----- The data -----

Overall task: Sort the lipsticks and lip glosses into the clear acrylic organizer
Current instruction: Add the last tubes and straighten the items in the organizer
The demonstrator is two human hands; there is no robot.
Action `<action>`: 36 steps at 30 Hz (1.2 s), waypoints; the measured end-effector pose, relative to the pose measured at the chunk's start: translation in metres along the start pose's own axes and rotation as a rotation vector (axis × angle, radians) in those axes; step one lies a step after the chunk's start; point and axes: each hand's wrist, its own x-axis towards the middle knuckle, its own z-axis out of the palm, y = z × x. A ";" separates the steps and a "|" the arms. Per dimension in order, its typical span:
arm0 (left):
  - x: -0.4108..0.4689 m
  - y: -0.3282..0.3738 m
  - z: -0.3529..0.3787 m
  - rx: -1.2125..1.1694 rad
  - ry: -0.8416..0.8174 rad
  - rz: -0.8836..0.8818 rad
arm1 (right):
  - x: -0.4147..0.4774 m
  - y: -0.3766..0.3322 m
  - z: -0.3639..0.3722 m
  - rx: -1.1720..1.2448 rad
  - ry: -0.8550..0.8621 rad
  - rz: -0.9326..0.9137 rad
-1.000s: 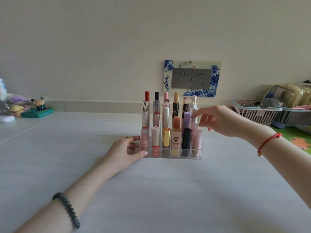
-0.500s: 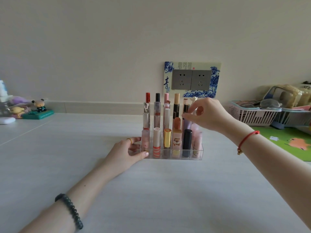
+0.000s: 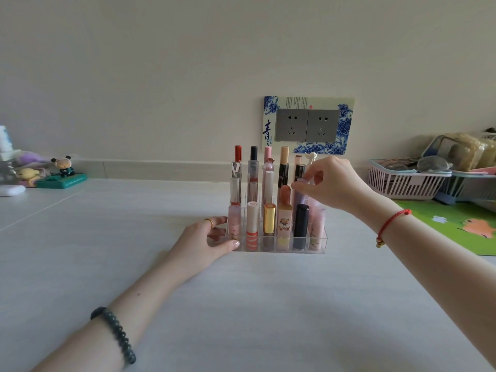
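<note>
A clear acrylic organizer (image 3: pixel 320 244) stands in the middle of the pale table, filled with several upright lipsticks and lip glosses in stepped rows. The front row holds a gold lipstick (image 3: pixel 269 219) and a black lipstick (image 3: pixel 300 226). My left hand (image 3: pixel 206 242) rests against the organizer's left side, thumb on its front corner. My right hand (image 3: pixel 332 183) is over the right part of the middle row, thumb and forefinger pinching the top of a lilac tube (image 3: pixel 300 196) that stands in its slot.
A blue-and-white socket plate (image 3: pixel 308 124) is on the wall behind. White and blue baskets (image 3: pixel 402 181) with clutter stand at the right, above a green mat (image 3: pixel 456 224). Small toy figures (image 3: pixel 63 170) sit at the far left.
My right hand moved left from beside the organizer and closed its fingertips on the top of the lilac tube. My left hand stayed on the organizer's left side.
</note>
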 end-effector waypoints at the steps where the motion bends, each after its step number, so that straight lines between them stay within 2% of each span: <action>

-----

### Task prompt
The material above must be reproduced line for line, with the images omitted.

### Solution
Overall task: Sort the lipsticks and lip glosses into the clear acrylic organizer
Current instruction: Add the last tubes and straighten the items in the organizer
The demonstrator is two human hands; there is no robot.
Action `<action>`: 36 steps at 30 Hz (1.2 s), waypoints; the measured end-effector pose, relative to the pose measured at the chunk's start: translation in metres along the start pose's own axes and rotation as a rotation vector (axis × angle, radians) in those axes; step one lies a step after the chunk's start; point and axes: each hand's wrist, its own x-axis towards the middle knuckle, its own z-axis out of the palm, y = z × x. A ";" separates the steps and a "|" the arms. Per dimension in order, its typical span:
arm0 (left):
  - x: -0.4108..0.4689 m
  - y: -0.3282..0.3738 m
  - z: -0.3529..0.3787 m
  - rx: -1.2125..1.1694 rad
  - ry: -0.8416..0.8174 rad
  - rz: -0.8836..0.8818 rad
arm1 (right):
  - x: -0.4147..0.4774 m
  - y: -0.3766..0.3322 m
  - z: -0.3639..0.3722 m
  - rx: -1.1720..1.2448 rad
  - ry: -0.8550..0.8621 rad
  - rz: -0.9326..0.9137 rad
-1.000s: 
-0.500s: 
+0.000s: 
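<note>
A clear acrylic organizer (image 3: pixel 320 244) stands in the middle of the pale table, filled with several upright lipsticks and lip glosses in stepped rows. The front row holds a gold lipstick (image 3: pixel 269 219) and a black lipstick (image 3: pixel 300 226). My left hand (image 3: pixel 206 242) rests against the organizer's left side, thumb on its front corner. My right hand (image 3: pixel 332 183) is over the right part of the middle row, thumb and forefinger pinching the top of a lilac tube (image 3: pixel 300 196) that stands in its slot.
A blue-and-white socket plate (image 3: pixel 308 124) is on the wall behind. White and blue baskets (image 3: pixel 402 181) with clutter stand at the right, above a green mat (image 3: pixel 456 224). Small toy figures (image 3: pixel 63 170) sit at the far left.
My right hand moved left from beside the organizer and closed its fingertips on the top of the lilac tube. My left hand stayed on the organizer's left side.
</note>
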 end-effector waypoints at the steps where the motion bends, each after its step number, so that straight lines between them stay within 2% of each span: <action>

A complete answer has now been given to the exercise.